Task to carry out
Gather each line in the entries that includes the string "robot".

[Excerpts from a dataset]
----------

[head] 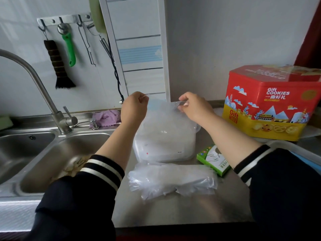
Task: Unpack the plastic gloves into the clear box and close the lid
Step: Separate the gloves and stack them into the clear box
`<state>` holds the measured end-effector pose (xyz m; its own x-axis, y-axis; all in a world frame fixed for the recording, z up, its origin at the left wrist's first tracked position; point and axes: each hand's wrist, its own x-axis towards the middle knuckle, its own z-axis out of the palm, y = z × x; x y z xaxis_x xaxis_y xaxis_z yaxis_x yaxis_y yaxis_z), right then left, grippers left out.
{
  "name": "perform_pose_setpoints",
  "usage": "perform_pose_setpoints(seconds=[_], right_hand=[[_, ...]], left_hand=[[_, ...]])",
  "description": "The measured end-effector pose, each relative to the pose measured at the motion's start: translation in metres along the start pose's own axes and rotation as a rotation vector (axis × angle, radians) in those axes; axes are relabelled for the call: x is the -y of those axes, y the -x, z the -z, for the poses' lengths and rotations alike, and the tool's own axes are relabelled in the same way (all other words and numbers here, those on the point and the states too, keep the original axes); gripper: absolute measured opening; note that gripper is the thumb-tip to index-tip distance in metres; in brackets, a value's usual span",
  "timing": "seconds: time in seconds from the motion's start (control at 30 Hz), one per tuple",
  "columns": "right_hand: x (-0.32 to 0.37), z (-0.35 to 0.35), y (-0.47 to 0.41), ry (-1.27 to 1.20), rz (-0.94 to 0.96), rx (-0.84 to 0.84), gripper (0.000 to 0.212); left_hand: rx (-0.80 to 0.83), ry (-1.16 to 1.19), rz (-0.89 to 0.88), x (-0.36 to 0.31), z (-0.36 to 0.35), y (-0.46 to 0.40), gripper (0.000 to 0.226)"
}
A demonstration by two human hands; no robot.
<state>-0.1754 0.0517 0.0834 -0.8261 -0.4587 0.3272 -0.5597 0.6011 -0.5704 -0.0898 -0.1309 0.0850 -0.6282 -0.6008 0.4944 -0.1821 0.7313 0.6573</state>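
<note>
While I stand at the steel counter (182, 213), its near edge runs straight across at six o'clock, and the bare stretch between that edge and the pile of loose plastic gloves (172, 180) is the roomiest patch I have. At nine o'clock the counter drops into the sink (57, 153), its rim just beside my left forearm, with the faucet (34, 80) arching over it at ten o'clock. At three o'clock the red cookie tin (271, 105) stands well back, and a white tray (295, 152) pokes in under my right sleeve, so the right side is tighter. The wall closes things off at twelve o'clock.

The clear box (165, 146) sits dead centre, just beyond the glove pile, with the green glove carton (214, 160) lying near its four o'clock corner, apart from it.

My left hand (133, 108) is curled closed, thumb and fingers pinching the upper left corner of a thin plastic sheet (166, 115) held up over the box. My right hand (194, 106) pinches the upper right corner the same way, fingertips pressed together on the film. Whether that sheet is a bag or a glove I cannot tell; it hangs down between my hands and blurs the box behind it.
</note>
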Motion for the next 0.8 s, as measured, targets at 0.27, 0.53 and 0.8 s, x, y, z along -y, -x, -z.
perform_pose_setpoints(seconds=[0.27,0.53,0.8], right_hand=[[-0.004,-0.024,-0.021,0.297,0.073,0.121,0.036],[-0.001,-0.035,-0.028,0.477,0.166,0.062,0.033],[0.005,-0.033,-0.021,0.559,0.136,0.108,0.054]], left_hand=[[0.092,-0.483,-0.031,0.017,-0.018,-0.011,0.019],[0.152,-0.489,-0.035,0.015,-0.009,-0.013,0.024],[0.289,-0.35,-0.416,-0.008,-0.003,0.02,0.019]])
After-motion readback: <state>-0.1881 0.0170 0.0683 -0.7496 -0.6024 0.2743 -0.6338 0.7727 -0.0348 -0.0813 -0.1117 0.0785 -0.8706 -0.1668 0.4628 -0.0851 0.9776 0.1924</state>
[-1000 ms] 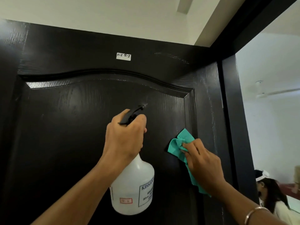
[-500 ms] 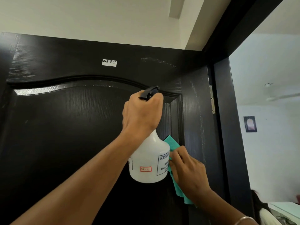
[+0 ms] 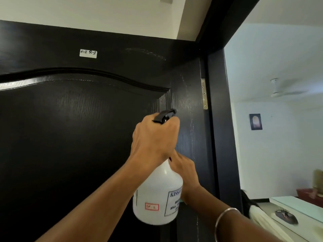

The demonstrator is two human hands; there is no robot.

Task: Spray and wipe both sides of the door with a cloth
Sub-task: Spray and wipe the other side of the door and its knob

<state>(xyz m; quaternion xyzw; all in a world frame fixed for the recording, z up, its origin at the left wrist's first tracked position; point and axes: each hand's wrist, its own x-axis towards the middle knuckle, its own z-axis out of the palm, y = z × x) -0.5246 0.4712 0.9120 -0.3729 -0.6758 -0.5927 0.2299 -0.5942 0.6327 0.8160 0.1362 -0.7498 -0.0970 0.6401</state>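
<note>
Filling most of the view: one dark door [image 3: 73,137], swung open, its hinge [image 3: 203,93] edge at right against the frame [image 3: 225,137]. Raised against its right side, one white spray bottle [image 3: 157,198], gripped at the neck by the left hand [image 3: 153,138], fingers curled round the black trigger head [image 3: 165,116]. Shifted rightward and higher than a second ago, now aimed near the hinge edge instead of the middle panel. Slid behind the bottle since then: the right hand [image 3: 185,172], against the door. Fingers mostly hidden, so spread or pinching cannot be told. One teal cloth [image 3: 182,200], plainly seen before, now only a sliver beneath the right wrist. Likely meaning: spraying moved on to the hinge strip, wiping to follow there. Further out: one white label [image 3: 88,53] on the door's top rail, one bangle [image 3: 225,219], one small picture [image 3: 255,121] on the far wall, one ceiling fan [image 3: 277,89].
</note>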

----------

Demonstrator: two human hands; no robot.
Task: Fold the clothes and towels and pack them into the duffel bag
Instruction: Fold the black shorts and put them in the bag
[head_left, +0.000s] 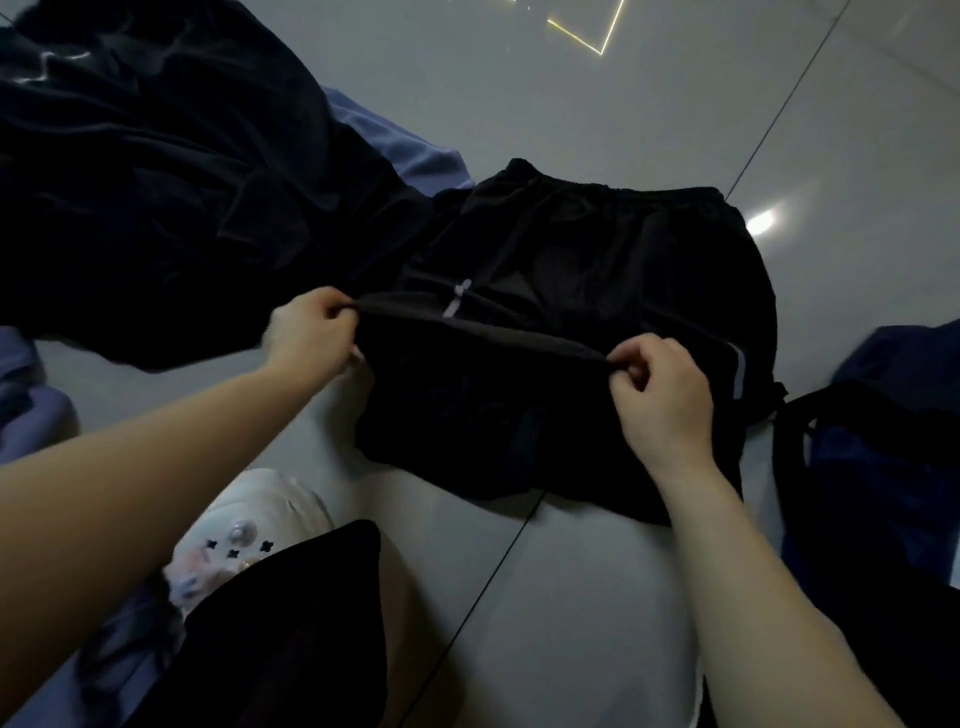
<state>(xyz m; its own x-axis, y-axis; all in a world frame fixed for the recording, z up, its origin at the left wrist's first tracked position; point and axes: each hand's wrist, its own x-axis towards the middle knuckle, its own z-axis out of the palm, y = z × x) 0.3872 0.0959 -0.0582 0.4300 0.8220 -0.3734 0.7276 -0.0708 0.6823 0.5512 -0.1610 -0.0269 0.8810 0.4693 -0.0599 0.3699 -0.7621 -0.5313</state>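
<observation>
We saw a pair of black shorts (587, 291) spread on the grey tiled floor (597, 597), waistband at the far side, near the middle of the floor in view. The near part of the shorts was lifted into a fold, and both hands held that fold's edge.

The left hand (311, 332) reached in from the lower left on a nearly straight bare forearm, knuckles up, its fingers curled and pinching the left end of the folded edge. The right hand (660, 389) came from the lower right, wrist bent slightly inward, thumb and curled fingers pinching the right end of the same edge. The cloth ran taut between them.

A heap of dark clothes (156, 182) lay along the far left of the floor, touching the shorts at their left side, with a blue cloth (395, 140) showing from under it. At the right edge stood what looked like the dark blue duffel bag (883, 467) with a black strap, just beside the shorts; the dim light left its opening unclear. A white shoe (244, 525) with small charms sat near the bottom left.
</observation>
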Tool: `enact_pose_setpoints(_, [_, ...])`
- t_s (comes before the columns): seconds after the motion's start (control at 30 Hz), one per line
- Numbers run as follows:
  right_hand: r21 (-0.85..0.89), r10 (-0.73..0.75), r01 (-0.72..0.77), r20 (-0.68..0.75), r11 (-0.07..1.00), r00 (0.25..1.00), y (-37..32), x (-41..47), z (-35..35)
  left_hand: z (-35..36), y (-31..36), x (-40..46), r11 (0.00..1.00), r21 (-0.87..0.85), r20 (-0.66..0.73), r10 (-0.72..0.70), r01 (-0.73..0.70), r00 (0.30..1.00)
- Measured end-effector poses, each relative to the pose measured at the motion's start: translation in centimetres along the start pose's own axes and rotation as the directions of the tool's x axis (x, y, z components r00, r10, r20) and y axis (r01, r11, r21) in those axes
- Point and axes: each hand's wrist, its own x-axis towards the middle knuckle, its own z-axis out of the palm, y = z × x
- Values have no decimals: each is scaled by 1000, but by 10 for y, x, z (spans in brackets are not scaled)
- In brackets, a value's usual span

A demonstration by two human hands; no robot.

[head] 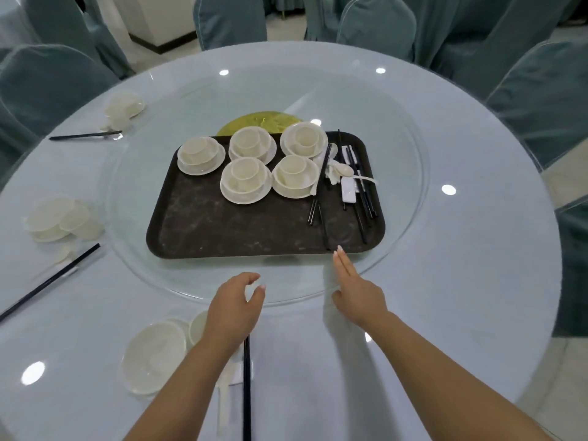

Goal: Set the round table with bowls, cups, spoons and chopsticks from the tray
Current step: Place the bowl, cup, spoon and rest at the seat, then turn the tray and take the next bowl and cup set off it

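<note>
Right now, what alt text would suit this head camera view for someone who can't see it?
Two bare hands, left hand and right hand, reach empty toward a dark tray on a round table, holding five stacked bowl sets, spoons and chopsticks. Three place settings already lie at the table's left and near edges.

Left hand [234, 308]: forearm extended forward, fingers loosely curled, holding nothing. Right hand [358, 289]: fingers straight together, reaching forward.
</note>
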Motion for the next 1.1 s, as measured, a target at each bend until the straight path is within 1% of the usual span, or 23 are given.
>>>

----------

Your response
A demonstration by two human hands; no robot.
The demonstrator is two human hands; there is no robot.
Demonstrator: two human hands; no robot.
A demonstration by two human hands; no robot.

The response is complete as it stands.